Apache Drill

Apache Drill is a distributed system for interactive analysis of large-scale datasets. Drill is similar to Google’s Dremel, with the additional flexibility needed to support a broader range of query languages, data sources and data formats, including nested, self-describing data. Drill offers the following benefits:

  • Flexibility: Drill can read from all kinds of data, including nested and schema-less. It supports querying against many different schema-less data sources including HBase, Cassandra and MongoDB. Naturally flat records are included as a special case of nested data.
  • Speed: Drill is optimized for interactive applications, and thus is designed to process petabytes of data and trillions of records in seconds.
  • Compatibility: Unlike other SQL-like interfaces to Hadoop, such as Hive, Impala, and Shark, Drill does not expose a HiveQL interface to users and applications. In order to achieve the highest level of compatibility with traditional databases, Drill exposes an ANSI-compliant SQL interface.

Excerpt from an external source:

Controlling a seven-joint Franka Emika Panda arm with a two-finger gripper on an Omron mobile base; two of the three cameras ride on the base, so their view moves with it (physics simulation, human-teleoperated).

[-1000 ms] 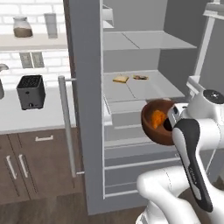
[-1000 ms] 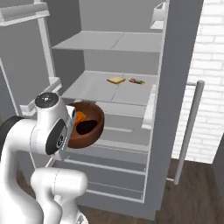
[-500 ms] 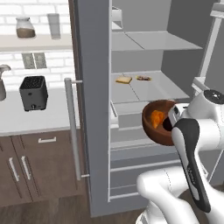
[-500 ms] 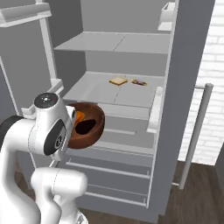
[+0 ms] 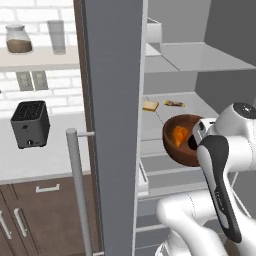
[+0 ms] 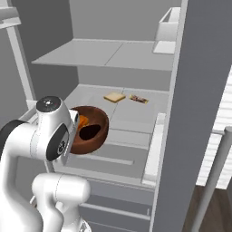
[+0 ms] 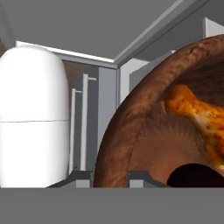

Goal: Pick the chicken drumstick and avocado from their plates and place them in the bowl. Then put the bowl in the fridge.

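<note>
The fridge (image 5: 115, 100) stands open in front of the robot, its door swung toward the camera in the left base view and its pale shelves (image 6: 118, 54) bare apart from a slice of toast (image 6: 114, 97) and a small snack (image 6: 138, 99) lying on the middle shelf, with a white carton (image 6: 168, 28) higher up. The first half of the task looks finished: the bowl (image 6: 90, 129) is loaded and lifted, held in the air in front of the shelves, not yet resting on any of them. What is left, as I judge it, is to carry the bowl in over a shelf, set it down and let go. The gripper (image 7: 111, 177) is closed on the bowl's rim, one finger tip on the outside wall and one on the inside, so the bowl hangs off the hand, tipped on its side in the hand view. Inside it the chicken drumstick (image 7: 199, 116) lies against the inner wall, its orange flesh also showing in both base views, and the avocado (image 7: 194, 176) sits as a dark rounded shape low in the bowl, just beside the inner finger tip.
</note>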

Why is MapR involved in the Drill Project?

MapR is a recognized as the leading Hadoop innovator and is dedicated to providing the best big data processing capabilities. MapR is committed to a highly transparent, open source project so that the best architecture can be put in place to ensure a high quality and flexible solution. This includes developing and defining open APIs to ensure a robust ecosystem. Apache Drill represents a huge leap forward for organizations looking to augment their big data processing with interactive queries across massive data sets, with a focus on schema-less and nested data which is an unmet need in the SQL-on-Hadoop market today. Driving Drill as an open source project reduces the barriers to adopting a new set of big data APIs.

How is Apache Drill different from Apache HBase™?

Drill provides a distributed execution engine for interactive queries. HBase represents a supported data source for Drill.

How is Apache Drill different from Apache Hive, Pig and Cascading?

Today these systems compile higher-level languages (e.g., HiveQL, Pig Latin) into MapReduce jobs. Once Drill is available, these systems may support Drill as an underlying low-latency execution engine, enabling interactive queries across billions of records. Chris Wensel, the author of Cascading, is collaborating with MapR on this project and is one of the initial committers.